» **The task**
Please find every line in the entries below that contains the string "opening", and copy it.

START Information shown

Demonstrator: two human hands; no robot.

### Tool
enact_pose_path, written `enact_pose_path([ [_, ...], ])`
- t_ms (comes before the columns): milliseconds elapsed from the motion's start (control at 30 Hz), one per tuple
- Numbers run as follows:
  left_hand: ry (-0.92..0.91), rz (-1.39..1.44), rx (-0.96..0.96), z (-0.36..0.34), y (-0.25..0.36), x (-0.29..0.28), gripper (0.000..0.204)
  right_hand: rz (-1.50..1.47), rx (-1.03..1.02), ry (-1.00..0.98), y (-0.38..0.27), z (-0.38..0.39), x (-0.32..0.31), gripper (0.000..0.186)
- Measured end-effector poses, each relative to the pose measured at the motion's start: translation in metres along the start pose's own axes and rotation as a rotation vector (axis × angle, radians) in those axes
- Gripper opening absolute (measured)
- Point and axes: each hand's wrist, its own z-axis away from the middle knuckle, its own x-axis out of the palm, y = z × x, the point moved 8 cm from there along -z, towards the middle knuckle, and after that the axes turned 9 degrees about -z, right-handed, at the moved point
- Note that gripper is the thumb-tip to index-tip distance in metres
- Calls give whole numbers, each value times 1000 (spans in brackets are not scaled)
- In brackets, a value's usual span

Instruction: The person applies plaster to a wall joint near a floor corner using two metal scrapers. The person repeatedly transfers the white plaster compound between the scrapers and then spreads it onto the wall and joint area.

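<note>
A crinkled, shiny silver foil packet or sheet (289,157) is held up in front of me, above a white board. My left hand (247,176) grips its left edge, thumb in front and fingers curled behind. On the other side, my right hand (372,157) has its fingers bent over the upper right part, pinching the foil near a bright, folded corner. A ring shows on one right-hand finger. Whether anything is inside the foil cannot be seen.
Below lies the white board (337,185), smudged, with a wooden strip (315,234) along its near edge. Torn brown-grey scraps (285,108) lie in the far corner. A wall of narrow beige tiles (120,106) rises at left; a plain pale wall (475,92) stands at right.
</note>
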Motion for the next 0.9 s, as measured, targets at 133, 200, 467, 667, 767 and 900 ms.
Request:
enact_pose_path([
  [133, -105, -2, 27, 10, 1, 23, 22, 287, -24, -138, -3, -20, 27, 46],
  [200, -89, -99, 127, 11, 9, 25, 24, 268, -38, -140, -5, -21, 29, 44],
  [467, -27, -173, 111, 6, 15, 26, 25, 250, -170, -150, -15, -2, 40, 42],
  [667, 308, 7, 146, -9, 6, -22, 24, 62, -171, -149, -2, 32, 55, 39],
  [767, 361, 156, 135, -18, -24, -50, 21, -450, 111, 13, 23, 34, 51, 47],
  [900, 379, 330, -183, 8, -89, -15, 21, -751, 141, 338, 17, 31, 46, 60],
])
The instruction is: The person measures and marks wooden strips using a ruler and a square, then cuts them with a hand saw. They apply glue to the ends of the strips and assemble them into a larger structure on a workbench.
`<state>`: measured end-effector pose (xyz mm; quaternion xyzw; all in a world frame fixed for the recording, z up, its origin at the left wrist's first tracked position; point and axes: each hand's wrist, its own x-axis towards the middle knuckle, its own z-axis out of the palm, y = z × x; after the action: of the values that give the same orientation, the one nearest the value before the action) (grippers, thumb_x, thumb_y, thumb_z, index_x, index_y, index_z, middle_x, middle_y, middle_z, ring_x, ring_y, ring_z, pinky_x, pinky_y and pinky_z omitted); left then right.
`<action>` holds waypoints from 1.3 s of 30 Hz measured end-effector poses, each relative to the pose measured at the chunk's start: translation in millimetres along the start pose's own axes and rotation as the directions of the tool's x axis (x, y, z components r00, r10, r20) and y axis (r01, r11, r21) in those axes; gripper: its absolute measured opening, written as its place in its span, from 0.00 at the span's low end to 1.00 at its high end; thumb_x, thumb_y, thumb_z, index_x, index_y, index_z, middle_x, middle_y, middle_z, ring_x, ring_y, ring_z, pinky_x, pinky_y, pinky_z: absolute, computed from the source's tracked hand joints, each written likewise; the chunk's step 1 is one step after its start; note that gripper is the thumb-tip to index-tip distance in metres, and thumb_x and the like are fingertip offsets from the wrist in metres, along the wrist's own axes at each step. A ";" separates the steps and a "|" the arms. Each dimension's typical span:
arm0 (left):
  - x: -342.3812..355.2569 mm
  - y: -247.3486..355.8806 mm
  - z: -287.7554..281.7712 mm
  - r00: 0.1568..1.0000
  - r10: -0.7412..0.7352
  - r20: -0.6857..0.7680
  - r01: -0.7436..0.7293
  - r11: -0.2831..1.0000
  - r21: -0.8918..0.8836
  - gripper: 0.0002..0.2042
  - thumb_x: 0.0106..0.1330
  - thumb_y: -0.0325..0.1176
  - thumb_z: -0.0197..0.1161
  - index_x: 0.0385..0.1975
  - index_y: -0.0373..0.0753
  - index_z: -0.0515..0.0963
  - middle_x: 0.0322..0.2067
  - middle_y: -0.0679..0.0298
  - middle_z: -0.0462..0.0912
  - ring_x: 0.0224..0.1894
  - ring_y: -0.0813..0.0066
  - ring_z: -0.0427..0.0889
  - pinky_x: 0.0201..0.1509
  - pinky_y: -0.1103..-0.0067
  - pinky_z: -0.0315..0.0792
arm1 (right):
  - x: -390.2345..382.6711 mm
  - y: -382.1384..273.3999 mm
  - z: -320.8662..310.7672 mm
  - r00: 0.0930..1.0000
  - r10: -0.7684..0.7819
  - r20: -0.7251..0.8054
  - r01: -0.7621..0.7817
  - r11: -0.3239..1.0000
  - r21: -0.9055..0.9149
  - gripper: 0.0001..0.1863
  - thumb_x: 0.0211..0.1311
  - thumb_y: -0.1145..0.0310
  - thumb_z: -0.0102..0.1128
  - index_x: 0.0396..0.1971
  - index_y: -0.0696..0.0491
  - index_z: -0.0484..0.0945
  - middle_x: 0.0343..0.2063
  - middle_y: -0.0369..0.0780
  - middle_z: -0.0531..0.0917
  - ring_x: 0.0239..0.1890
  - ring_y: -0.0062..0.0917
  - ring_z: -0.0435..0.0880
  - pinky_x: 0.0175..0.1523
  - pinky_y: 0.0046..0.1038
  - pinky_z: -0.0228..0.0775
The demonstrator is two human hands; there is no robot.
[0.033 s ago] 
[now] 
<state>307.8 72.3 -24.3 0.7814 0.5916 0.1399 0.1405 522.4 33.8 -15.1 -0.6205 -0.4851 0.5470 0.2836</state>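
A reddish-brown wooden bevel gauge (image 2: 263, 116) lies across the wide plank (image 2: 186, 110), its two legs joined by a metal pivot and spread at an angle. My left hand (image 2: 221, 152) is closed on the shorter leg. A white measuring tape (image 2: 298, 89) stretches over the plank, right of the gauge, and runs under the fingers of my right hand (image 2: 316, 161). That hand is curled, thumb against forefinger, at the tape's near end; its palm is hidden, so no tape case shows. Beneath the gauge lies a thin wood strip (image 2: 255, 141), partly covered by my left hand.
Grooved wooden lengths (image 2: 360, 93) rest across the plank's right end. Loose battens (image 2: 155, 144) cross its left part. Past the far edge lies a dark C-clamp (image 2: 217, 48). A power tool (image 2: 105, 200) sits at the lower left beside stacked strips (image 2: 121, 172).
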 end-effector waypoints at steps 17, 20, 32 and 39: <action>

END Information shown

» **Solution**
- Gripper opening absolute (measured)
`<action>` holds waypoints from 1.3 s of 30 Hz measured end-effector poses, each relative to the pose measured at the chunk's start: translation in millimetres along the start pose's own axes and rotation as the directions of the tool's x axis (x, y, z components r00, r10, r20) and y axis (r01, r11, r21) in those axes; gripper: its absolute measured opening, written as its place in its span, from 0.00 at the span's low end to 1.00 at its high end; thumb_x, thumb_y, thumb_z, index_x, index_y, index_z, middle_x, middle_y, middle_z, ring_x, ring_y, ring_z, pinky_x, pinky_y, pinky_z: absolute, computed from the source's tracked hand joints, each written likewise; the chunk's step 1 is one step after its start; note that gripper is the thumb-tip to index-tip distance in metres, and thumb_x and the like are fingertip offsets from the wrist in metres, along the wrist's own axes at each step. A ";" separates the steps and a "|" the arms. Each dimension's typical span:

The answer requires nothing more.